One problem is that Jio does not look like a "next generation technology platform". In 2020, Jio talked up a dazzling list of investments across its "digital ecosystem" including in "smart devices, cloud and edge computing, big data analytics, artificial intelligence, Internet of Things, augmented and mixed reality and blockchain". Although Jio doesn't have legacy 3G infrastructure to manage like its rivals, it still makes 87% of its revenue and 94% of its EBITDA from its basic communications unit Reliance Jio Infocomm RELJ.NS rather than from digital services, per CLSA analysts.
What's more, Jio's customers spend less than Airtel's. Average revenue per user has grown 60% over the last five years to 209 rupees ($2.37) but that lags the 250 rupees Airtel's India users churn out. Airtel's EBITDA margin for India and South Asia is also higher than Jio's by a staggering 770 basis points and its current offerings in cloud and artificial intelligence services closely mirror its challenger's.
Nor does Jio appear to have delivered on its strategic ambitions. Meta's Facebook pumped $6 billion in for a 10% stake but Ambani - whose Reliance conglomerate is also the owner of India's biggest retailer - did not lure millions of small grocers to transact on the payments system on WhatsApp, the U.S. company's social messaging platform - as was widely expected.

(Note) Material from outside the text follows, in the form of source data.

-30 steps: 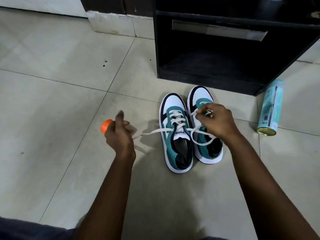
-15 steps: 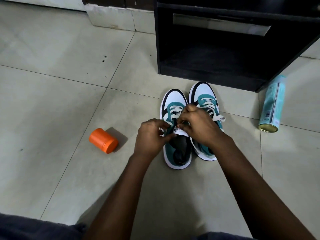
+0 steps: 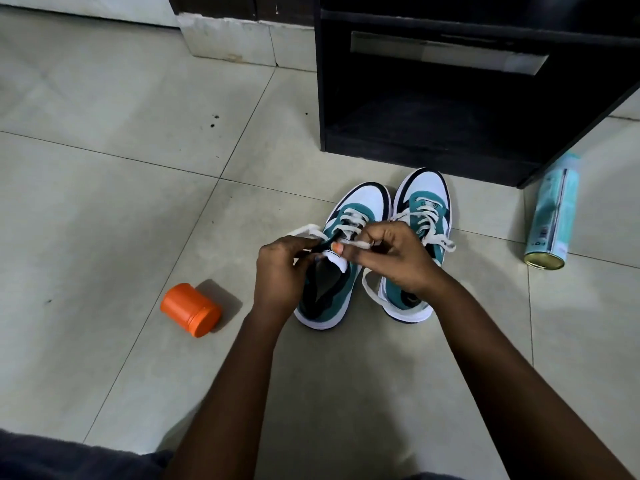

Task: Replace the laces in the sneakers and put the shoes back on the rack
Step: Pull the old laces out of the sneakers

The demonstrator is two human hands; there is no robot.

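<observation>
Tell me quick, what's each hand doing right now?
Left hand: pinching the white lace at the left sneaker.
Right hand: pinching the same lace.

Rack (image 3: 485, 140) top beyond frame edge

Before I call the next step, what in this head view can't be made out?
- Left sneaker tongue and top eyelets: behind the left hand and right hand.
- Knot state of the lace: hidden in the fingers.
- Rack upper shelves: cut off by the top edge.
- Spray can label: too small.
</observation>
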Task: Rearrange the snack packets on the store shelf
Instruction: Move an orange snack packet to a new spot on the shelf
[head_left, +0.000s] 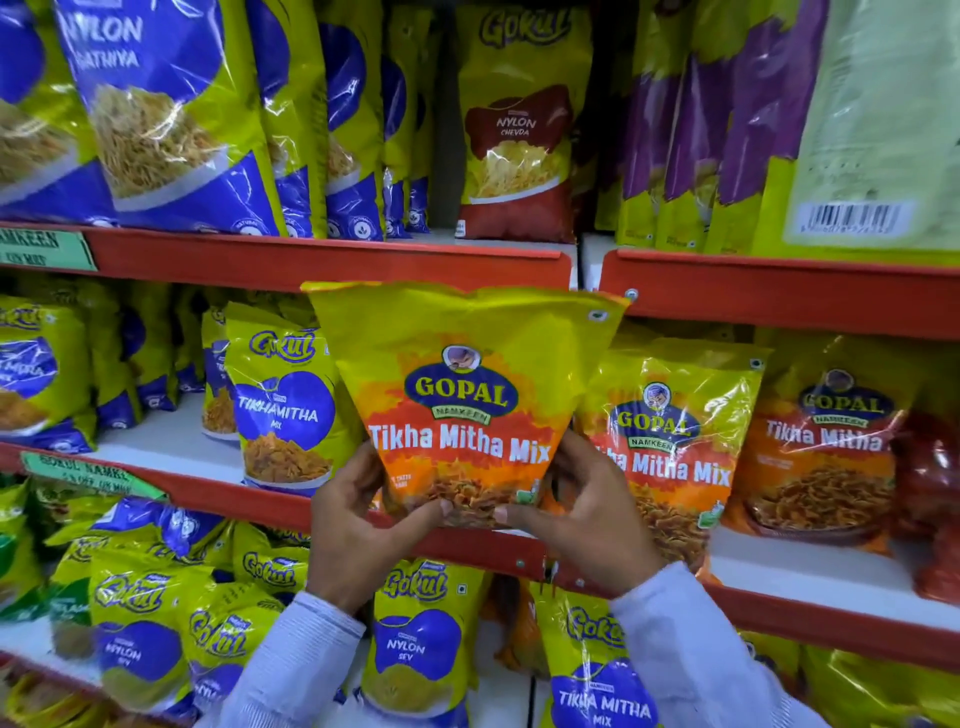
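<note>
At the middle shelf (467, 545) front | we hold the snack packet (467, 415) upright before the row | left hand (358, 519) and right hand (576, 514) both clamped on its bottom corners, thumbs in front | packet likely light, soft, crinkly, slippery film; contents seem brittle, grip edges | wrists raised, sleeves angled inward

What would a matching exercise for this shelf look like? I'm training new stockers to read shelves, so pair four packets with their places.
Packets:
1. Gopal Tikha Mitha Mix packet
2. Nylon Chevda packet
3. Gokul Tikhamitha packet
4. Nylon Sev packet

Places:
A. top shelf, standing alone in the middle
B. lowest shelf, below the hands
C. held by the left hand and right hand
D. middle shelf, left of the held packet

Pairs: 1-C, 2-A, 3-D, 4-B
</note>
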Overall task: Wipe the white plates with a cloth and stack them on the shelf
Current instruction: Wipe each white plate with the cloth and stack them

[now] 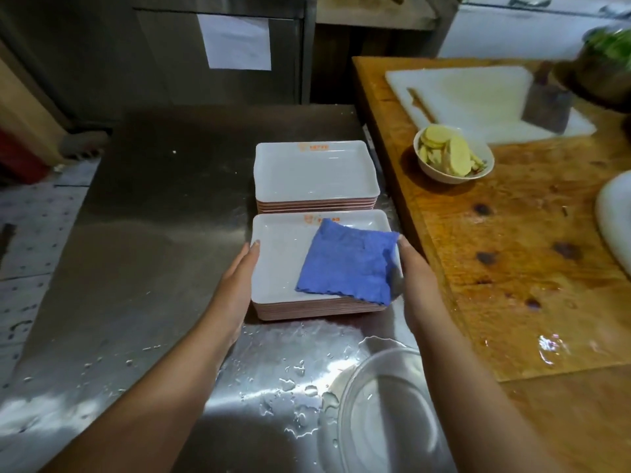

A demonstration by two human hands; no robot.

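Note:
Two stacks of white rectangular plates stand on a wet steel counter [143, 233]. On the top plate of the near stack [276, 268] lies a folded blue cloth [348, 264], covering its right half. My left hand [239, 285] grips the near stack's left edge. My right hand [415, 278] holds the stack's right edge, with the thumb at the cloth's far right corner. The far stack [314, 172] stands just behind, touching nothing but the counter.
A wooden board [512, 250] borders the counter on the right, bearing a bowl of sliced potato [454, 158], a white cutting board [478, 97] and a cleaver [546, 104]. A clear glass bowl [386, 414] sits near me. Water drops lie in front of the stack.

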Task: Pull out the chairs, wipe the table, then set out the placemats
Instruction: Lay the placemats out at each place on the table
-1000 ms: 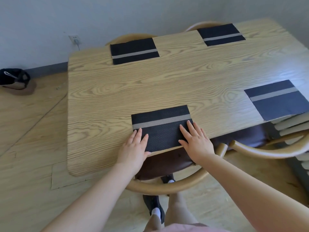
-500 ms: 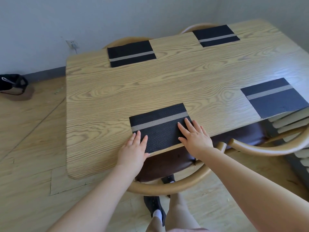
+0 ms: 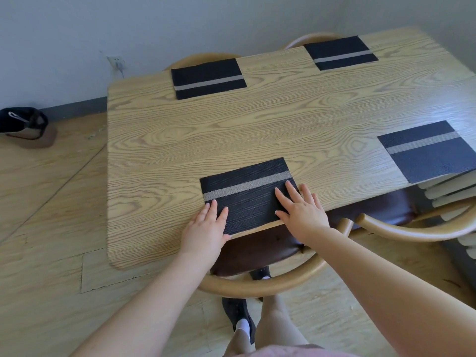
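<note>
A black placemat with a grey stripe (image 3: pixel 247 194) lies at the near edge of the wooden table (image 3: pixel 257 124). My left hand (image 3: pixel 206 228) rests flat on its left near corner, fingers straight. My right hand (image 3: pixel 301 210) presses flat on its right side. Three more striped placemats lie on the table: one at far left (image 3: pixel 208 78), one at far right (image 3: pixel 340 52), one at the near right edge (image 3: pixel 430 150). A wooden chair with a dark seat (image 3: pixel 257 253) stands pulled out below my hands.
A second chair (image 3: pixel 412 225) curves in at the right, beside stacked pale slats (image 3: pixel 450 191). Two chair backs show behind the far edge. A dark bag (image 3: pixel 23 122) sits on the floor at left by the wall. My feet stand under the near chair.
Both hands stay flat on the near placemat and shift only slightly on it. The camera view drifts a little; the mat keeps its place.
</note>
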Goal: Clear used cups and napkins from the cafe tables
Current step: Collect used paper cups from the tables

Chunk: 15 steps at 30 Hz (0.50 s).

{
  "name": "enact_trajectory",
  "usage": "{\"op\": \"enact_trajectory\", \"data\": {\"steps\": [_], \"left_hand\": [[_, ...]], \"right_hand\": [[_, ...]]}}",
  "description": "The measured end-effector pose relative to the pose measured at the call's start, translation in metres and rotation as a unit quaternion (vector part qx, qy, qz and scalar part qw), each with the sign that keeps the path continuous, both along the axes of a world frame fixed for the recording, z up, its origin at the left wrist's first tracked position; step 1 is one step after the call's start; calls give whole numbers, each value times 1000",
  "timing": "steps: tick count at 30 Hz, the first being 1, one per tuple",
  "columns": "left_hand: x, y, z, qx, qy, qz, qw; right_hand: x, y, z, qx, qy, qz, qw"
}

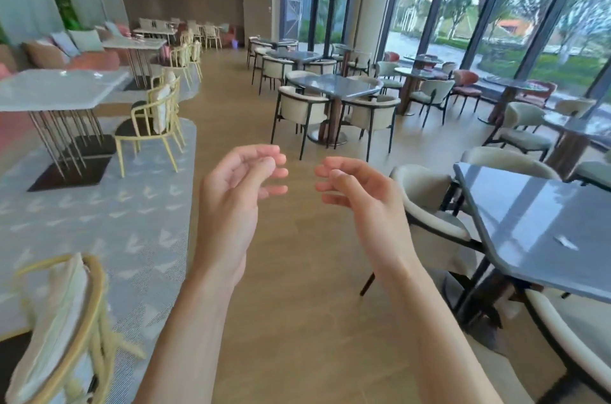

The rise of quick-commerce operations by Prosus-backed Swiggy SWIG.NS and Zomato-owner Eternal ETEA.NS killed Reliance Retail's 2022 attempt to enable grocery shopping through the messaging app. Similarly, Alphabet's Google GOOGL.O invested $4.5 billion in Jio but demand for the low-cost smartphone the duo launched in 2021 was weak; the telecom operator's wide reach didn't guarantee it a market.
Ambani's backers underestimated the strength of competition in India. They would have been better off if they had backed Bharti Airtel. Its shares have returned roughly 40% annually, including dividends, since 2020, significantly more than Jio looks set to deliver. Google enjoyed some of those spoils by hedging its bets: In 2022 it invested up to $1 billion in Jio's rival.
If Jio's returns are underwhelming, crystallizing them will be tough too. Ambani will need to launch one of India's largest initial public offerings. If 5% of the company's outstanding shares swap hands at a $120 billion valuation, Jio's bankers would need to find new owners for $6 billion of stock. That would be far too much for India's capital markets to swallow: Hyundai Motor India's HYUN.NS 279 billion rupee offering in 2024 remains the country's largest IPO, followed by Life Insurance Corporation's LIFI.NS 210 billion rupee deal in 2022.
Ambani could offer half the amount of stock or roughly $3 billion, using new rules from the Securities and Exchange Board of India but that would leave financial investors with billions of dollars of investments in Jio waiting for an exit; strategic investors, who may be willing to sit on their positions, bought about half of the $17 billion Jio initially raised.
Some of Jio's backers may still conclude that the investment was worth it. The dominance of family-led businesses in India often means that striking partnerships is increasingly seen as a matter of survival rather than choice for global companies and a way to protect themselves in the market. Global asset manager BlackRock BLK.N and China-founded online fast-fashion Shein are among others who are partnering with Ambani.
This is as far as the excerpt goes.